Monday, September 22, 2008

Respecting the name of God

The Vatican has declared that the name of God should not be used in Mass. This is apparently not a new decision, but one that has been slipping, especially where the name "Yahweh" is concerned.

This was announced in a two-page letter from the Vatican Congregation for Divine Worship and the Sacraments, dated June 29 and addressed to episcopal conferences around the world.

"Yahweh" is a mispronunciation of the Tetragrammaton: YHWH, the four consonants of the ancient Hebrew name for God.

"As an expression of the infinite greatness and majesty of God, it was held to be unpronounceable and hence was replaced during the reading of sacred Scripture by means of the use of an alternate name: 'Adonai,' which means 'Lord,'" the Vatican letter said. Similarly, Greek translations of the Bible used the word "Kyrios" and Latin scholars translated it to "Dominus"; both also mean Lord.

You can read more here.

It brings up an interesting issue: respecting the name of God. One of the commandments specifically says not to take God's name in vain, yet we interpret that in so many ways.

In our house, you don't say, "Oh, God!" unless you are praying or (as in this case), using the phrase to educate someone on what not to say and when. Yet how many people just use it as an expression of surprise? Many a time, I've had to correct one of the kids' friends because they shout it out when someone says something funny or their video game character gets into trouble. And they will actually argue with me that there's nothing wrong with using it that way, even though some of them are from good Christian families. Obviously, they've learned a different application of respect.

I also know it's a cultural thing, too. My dad, who wasn't an especially religious man when younger, had to train my mom, a devout Catholic and a Puerto Rican, out of the habit.

But what about when it is being used in a devoted way, like in the song "Yahweh, I Know You are Near?" Well, first of all, the Tetragrammaton was meant to be unpronounceable, and so any attempt to make it pronounceable is most likely going to be wrong. How would you like it if your spouse were to get your name wrong while declaring his love?
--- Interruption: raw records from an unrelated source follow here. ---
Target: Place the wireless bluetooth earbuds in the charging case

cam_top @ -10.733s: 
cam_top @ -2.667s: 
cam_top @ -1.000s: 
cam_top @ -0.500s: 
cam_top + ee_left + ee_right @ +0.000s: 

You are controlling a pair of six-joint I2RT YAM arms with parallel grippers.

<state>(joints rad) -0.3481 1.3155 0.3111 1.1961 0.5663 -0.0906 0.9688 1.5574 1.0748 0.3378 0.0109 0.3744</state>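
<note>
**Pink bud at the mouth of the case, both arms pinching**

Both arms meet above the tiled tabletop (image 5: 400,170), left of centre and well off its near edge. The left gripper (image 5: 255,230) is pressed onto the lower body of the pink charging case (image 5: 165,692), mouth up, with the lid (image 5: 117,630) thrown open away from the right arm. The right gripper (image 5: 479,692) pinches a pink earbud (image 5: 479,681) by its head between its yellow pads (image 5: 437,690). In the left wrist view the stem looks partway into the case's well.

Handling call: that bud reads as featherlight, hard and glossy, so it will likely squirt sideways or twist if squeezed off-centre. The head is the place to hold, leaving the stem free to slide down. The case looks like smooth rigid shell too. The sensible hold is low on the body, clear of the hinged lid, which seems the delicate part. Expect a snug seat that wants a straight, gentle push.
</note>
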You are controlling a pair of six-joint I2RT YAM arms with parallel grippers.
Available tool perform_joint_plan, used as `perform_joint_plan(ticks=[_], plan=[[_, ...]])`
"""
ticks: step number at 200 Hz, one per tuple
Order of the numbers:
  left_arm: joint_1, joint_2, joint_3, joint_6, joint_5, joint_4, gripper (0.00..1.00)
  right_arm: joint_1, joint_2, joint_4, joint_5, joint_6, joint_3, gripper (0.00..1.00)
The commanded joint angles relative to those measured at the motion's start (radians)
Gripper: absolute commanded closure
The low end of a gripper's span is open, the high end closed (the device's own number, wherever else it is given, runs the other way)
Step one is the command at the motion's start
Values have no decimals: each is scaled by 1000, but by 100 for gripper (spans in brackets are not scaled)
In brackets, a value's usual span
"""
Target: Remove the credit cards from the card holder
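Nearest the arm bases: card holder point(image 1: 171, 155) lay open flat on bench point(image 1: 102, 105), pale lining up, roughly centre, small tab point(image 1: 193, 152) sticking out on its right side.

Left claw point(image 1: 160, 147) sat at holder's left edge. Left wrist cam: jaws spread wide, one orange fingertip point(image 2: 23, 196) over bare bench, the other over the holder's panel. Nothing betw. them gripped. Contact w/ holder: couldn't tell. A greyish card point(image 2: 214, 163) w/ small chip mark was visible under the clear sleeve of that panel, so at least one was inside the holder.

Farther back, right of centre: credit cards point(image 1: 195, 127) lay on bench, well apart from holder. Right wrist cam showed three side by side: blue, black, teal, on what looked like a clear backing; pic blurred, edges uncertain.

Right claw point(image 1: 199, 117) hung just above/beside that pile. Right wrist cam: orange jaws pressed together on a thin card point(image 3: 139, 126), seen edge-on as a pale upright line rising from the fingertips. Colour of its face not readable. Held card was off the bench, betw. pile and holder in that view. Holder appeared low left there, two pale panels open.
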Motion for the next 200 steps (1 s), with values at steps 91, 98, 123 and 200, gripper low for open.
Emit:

So why would God give us a name for Him that no one can pronounce? I'd love to hear your thoughts on this. My own reasoning is that there are some things humans are not ready to know. For example, we don't really, with detail, know what heaven is like. Our human bodies don't have the senses to process what the soul will experience. So, too, with God's name: a name with such beauty and majesty that we are to know it with our souls and not our human bodies. Until then, God has given us many other wonderful names: God, Lord, Abba, Father, and of course, Jesus Christ.

Having grown up singing "You are Near," it's going to take me a while to replace the word, but I'll keep at it. God deserves my respect.


Gray Rinehart said...

I'm going to have to think about this a little bit, but I'll offer a couple of thoughts for now.

On one hand, I'm not sure God much cares how we pronounce YHWH, depending on whether we do it reverently. If the idea is that we can't say with reverence something we can't be sure we're pronouncing correctly, then I'm not sure I follow that.

On another hand, focusing so much on the tetragrammaton seems to be a very Old Testament way of thinking. The "name that is above every name" is not YHWH, but Jesus, right? Yet we don't concern ourselves with whether we say Jesus, or Jesu (as in "Joy of Man's Desiring") or Yeshua, and we don't worry that using a Greek version of an Aramaic variant of a Hebrew name may rob the Lord of any of his power or majesty.

Those are my preliminary thoughts on the subject. The emphasis on names and the power of names is a very mystical concept, and I don't pretend to understand it all.

Anonymous said...

So why would God give us a name for Him that no one can pronounce?

To mess with our minds, of course.

A "mystery of ambiguity", sort of a Divine Heisenburg Uncertainty Principle, so we don't get all smug about having EVERYTHING All Figured Out.

Karina Fabian said...

I don't care how lovingly you say my name, if you mispronounce it, you say you don't really care.

Jesus came to fulfill the law, not overrule it, so I think we should still respect God's name--and it seems the Church does, too. Good point, though about how we pronounce Jesus' name. He,too, is God as well as man. However, Jesus is his human name (along with Emmanuel), and there was never any injunction against saying it.